### Description of the task
Here the job is to transcribe the data exactly while omitting the images.
[Material provided]
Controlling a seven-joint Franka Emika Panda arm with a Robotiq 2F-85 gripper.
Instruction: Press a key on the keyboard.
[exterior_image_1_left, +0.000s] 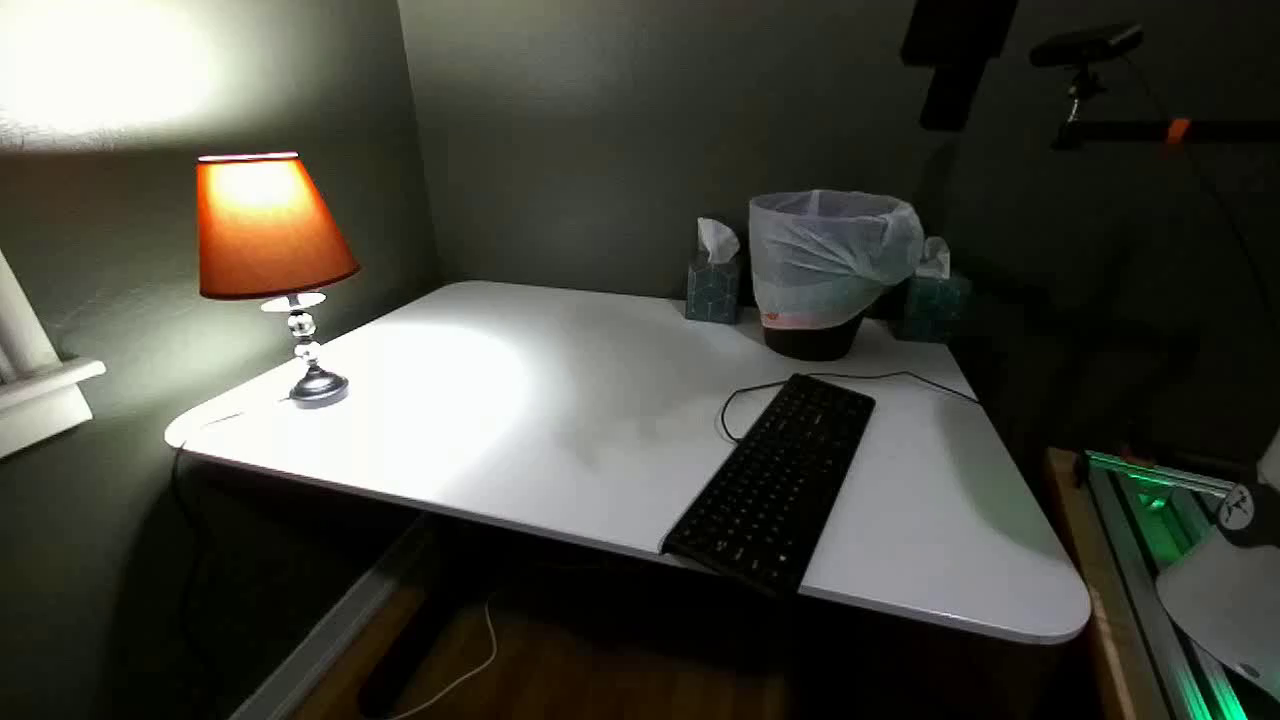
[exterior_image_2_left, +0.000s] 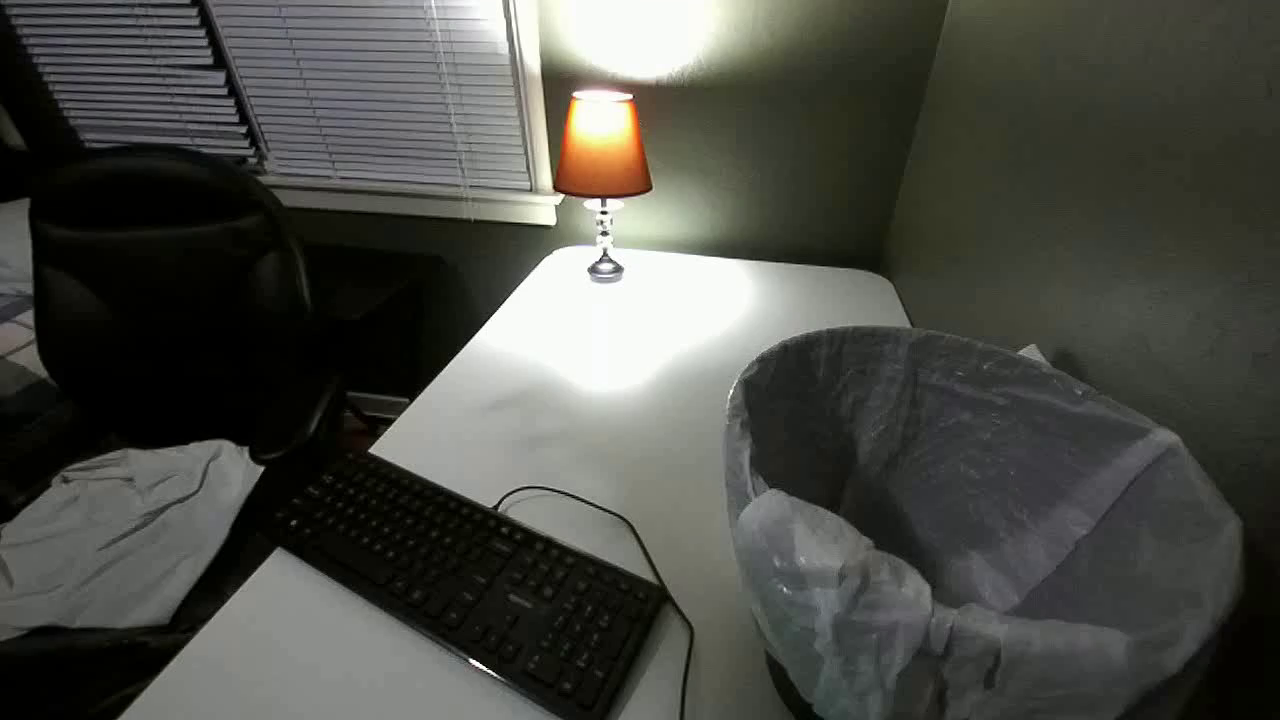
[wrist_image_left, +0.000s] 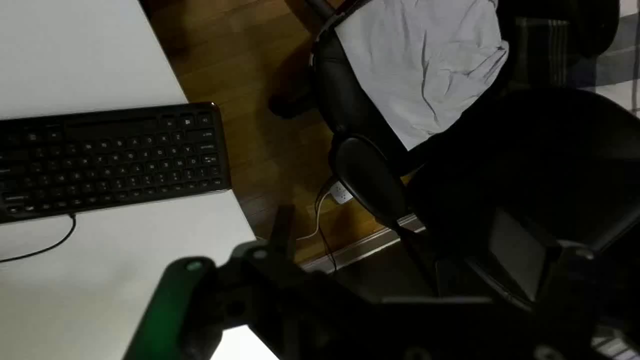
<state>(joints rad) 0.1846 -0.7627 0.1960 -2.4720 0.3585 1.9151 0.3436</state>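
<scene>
The black keyboard (exterior_image_1_left: 775, 480) lies on the white desk, one end jutting over the desk's front edge. It shows in both exterior views (exterior_image_2_left: 470, 580), with its thin dark cable (exterior_image_2_left: 600, 508) running across the desk. In the wrist view the keyboard (wrist_image_left: 110, 160) is at the left, partly cut off by the frame edge. My gripper (wrist_image_left: 407, 245) is dark and blurred along the bottom of the wrist view. Its fingers stand wide apart with nothing between them. It is apart from the keyboard, off to its side. The gripper is not clearly seen in the exterior views.
A bin with a white liner (exterior_image_1_left: 830, 260) stands at the desk's back, with tissue boxes (exterior_image_1_left: 712, 285) beside it. A lit orange lamp (exterior_image_1_left: 270, 230) stands at the far corner. A black chair with grey cloth (wrist_image_left: 425, 65) is by the desk's front edge (wrist_image_left: 170, 65).
</scene>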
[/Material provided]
### Expected answer
Controlling a seven-joint Franka Emika Panda arm with a Robotiq 2F-85 gripper.
Instruction: Press a key on the keyboard.
[exterior_image_1_left, +0.000s] 
[exterior_image_2_left, +0.000s] 
[wrist_image_left, +0.000s] 
<state>(joints rad) 0.1846 -0.7627 0.1960 -2.4720 0.3585 1.9151 0.3436</state>
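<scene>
The black keyboard (exterior_image_1_left: 775, 480) lies on the white desk, one end jutting over the desk's front edge. It shows in both exterior views (exterior_image_2_left: 470, 580), with its thin dark cable (exterior_image_2_left: 600, 508) running across the desk. In the wrist view the keyboard (wrist_image_left: 110, 160) is at the left, partly cut off by the frame edge. My gripper (wrist_image_left: 407, 245) is dark and blurred along the bottom of the wrist view. Its fingers stand wide apart with nothing between them. It is apart from the keyboard, off to its side. The gripper is not clearly seen in the exterior views.
A bin with a white liner (exterior_image_1_left: 830, 260) stands at the desk's back, with tissue boxes (exterior_image_1_left: 712, 285) beside it. A lit orange lamp (exterior_image_1_left: 270, 230) stands at the far corner. A black chair with grey cloth (wrist_image_left: 425, 65) is by the desk's front edge (wrist_image_left: 170, 65).
</scene>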

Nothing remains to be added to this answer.